Аркадий выключил телевизор, но за глянцевой картинкой продолжало зудеть беспокойство. Он открыл планшет и вошёл в один из анонимных закрытых каналов. Первое видео ударило в грудь тяжёлым холодом. У другого пункта чипизации толпа женщин штурмовала двери. Кто—то упал, кого—то тащили обратно. Полиция в чёрной форме с безликими щитами и дубинками методично избивала женщин, монотонно повторяя: «Режим приёма завершён. Нарушение порядка. Сопротивление – статья».

На одном кадре девушка лет двадцати шести, с окровавленным лбом, сидела на асфальте и повторяла: «Я не знала… Я просто не знала…» Репостов было уже двадцать тысяч. Среди комментариев особенно выделялся один: «Когда маска улыбается, внутри лицо мертво».

Аркадий выключил планшет, резко отводя взгляд от экрана. Внутри поднялась волна отвращения – не только к увиденному, но и к себе, ведь именно он был частью механизма, породившего этот кошмар.

Он снова подошёл к окну, будто ища спасения от тревоги. Ситуация на улице стала напряжённее: двое мужчин в тёмной форме бесцеремонно вытаскивали из подъезда молодую девушку. Она отчаянно сопротивлялась, но её усилия были бесполезны. Пожилая женщина, явно её мать, кричала, хватала прохожих за руки, умоляя о помощи, но люди в толпе отводили глаза, словно ничего не происходило. Девушку втолкнули в машину, её крик оборвался глухим хлопком двери.
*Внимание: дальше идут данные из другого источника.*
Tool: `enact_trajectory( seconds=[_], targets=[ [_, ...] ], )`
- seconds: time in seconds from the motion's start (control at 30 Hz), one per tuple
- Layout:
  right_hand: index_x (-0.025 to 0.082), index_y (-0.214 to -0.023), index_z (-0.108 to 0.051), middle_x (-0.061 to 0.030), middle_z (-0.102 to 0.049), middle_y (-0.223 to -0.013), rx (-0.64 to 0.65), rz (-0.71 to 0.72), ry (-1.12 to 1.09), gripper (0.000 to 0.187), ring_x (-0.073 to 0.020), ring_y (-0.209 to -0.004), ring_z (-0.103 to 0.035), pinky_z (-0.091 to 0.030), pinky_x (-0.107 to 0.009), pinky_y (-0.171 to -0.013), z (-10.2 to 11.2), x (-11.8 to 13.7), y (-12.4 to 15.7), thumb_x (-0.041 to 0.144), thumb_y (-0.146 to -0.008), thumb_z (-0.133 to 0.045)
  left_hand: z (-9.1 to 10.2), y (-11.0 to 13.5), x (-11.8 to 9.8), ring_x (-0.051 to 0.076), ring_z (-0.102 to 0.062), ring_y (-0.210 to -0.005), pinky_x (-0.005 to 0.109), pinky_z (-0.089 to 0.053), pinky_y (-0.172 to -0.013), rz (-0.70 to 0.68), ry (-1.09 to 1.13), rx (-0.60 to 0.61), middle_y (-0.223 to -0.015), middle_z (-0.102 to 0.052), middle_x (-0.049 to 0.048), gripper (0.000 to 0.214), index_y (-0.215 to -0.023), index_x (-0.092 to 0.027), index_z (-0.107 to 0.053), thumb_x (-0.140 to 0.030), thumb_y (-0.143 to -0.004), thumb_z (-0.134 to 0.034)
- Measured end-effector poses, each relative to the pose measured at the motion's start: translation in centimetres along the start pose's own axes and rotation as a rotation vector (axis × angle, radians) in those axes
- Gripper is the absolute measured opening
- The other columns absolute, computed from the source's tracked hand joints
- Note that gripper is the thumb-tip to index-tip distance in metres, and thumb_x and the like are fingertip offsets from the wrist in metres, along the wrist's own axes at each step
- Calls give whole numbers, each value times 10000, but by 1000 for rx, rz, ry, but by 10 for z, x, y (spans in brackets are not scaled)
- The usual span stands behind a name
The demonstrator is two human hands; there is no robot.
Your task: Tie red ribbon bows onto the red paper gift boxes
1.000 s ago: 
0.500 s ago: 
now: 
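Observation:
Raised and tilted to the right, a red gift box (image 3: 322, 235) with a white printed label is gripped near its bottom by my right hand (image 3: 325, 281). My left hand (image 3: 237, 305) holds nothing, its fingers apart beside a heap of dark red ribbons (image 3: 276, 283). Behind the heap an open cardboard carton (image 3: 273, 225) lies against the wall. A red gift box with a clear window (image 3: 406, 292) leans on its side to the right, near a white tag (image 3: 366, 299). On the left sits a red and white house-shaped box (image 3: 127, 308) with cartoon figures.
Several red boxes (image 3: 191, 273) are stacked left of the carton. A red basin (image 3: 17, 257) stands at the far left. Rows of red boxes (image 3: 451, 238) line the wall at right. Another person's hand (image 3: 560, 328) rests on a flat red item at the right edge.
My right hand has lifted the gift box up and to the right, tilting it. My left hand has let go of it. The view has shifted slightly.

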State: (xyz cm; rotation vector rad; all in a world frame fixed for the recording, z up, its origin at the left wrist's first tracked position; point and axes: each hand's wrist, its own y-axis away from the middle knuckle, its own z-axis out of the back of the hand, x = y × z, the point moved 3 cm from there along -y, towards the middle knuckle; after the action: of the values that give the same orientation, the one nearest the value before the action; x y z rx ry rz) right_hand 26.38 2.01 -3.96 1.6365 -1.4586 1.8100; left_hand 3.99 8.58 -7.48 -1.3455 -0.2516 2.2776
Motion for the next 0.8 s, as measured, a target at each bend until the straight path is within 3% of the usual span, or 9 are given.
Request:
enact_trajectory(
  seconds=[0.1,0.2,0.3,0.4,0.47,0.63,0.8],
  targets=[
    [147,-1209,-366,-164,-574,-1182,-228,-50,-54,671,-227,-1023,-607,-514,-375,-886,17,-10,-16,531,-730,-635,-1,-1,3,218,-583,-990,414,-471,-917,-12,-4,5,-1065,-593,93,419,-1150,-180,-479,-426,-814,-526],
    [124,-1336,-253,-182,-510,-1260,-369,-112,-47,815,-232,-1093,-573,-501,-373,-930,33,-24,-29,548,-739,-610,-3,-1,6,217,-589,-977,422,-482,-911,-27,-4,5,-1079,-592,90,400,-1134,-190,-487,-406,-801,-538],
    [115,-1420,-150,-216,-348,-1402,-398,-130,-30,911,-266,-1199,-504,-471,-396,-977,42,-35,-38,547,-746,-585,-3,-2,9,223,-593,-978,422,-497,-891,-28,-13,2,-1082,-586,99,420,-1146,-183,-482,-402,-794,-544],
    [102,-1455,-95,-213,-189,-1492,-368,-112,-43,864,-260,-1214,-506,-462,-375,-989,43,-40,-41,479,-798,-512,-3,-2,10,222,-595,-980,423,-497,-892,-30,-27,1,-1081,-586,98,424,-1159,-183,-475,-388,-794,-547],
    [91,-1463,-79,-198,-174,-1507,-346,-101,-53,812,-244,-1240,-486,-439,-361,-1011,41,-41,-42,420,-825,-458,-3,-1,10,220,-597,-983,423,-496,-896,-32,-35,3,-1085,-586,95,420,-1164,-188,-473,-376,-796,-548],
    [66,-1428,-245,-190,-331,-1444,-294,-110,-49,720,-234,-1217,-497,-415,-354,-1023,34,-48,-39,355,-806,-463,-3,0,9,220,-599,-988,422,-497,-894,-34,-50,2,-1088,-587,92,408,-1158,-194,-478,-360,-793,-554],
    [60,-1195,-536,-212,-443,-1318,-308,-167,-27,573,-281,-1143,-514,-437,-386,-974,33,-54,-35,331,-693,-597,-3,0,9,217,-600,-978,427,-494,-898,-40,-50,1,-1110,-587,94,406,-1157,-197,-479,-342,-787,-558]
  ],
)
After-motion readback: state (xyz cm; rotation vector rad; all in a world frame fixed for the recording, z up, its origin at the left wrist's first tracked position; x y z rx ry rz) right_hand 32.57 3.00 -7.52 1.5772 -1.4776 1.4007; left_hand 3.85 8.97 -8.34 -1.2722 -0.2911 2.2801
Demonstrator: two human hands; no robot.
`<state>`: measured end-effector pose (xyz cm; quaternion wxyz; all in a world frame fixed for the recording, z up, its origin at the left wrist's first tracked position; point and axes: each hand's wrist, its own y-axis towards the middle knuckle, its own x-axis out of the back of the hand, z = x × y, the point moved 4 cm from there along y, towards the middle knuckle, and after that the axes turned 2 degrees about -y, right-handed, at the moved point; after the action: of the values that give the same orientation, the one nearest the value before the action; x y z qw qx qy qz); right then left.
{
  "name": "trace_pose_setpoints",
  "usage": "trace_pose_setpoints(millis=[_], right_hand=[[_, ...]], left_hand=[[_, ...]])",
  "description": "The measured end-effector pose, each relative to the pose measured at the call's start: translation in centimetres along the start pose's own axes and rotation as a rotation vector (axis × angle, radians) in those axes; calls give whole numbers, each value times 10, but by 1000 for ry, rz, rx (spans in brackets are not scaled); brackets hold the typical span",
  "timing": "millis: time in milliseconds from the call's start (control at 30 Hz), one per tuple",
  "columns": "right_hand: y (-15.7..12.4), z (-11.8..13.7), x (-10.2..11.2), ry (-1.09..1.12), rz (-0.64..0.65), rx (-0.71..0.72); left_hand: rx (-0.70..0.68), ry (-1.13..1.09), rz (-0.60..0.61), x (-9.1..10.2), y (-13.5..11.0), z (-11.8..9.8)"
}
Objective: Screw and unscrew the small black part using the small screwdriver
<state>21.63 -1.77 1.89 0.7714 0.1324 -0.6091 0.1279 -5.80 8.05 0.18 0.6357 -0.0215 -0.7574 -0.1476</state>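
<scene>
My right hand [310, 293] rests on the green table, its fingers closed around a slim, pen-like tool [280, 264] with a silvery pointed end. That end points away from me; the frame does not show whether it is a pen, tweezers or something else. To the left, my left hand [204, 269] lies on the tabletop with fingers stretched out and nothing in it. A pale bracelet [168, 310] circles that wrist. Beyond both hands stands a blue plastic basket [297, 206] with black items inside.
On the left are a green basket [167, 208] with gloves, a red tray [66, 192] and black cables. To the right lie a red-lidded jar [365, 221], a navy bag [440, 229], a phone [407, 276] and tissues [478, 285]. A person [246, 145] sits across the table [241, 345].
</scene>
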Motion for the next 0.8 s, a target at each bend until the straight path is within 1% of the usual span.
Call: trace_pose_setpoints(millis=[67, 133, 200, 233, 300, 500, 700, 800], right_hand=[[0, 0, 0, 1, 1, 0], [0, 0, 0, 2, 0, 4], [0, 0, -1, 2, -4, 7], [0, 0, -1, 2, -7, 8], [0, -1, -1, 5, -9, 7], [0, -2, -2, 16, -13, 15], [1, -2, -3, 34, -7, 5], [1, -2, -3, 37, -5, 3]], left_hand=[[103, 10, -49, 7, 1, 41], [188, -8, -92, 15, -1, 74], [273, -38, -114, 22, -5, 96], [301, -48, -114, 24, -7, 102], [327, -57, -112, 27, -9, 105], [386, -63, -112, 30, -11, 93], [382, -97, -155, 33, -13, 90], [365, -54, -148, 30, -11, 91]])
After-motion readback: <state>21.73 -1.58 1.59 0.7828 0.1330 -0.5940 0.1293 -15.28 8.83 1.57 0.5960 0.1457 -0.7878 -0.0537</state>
Толпа стала расходиться, оставляя на асфальте женщину, беззвучно плачущую, закрыв лицо ладонями.

Аркадий отвернулся, не в силах смотреть дальше. Чувство бессилия, холодное и вязкое, поднялось выше, сковывая тело и мысли. Он ясно осознал, как глубоко оказался вовлечён в происходящее. Это был не сон и не фантастический фильм, а новая реальность, созданная им и подобными ему людьми.

Тишина снова наполнила комнату. Теперь она была не звенящей, а удушливой и липкой. Воздух закончился, уступив место вязкой пустоте, в которую Аркадий погружался всё глубже, теряя способность дышать.

Он сел на диван и закрыл лицо руками, пытаясь собрать мысли, но те путались, словно мелкие рыбки в мутной воде. Внутренний голос твердил, что нужно срочно что—то предпринять, но Аркадий не знал, что именно. Впервые за много лет он оказался без инструкций, советов и привычных схем, по которым жил всю жизнь.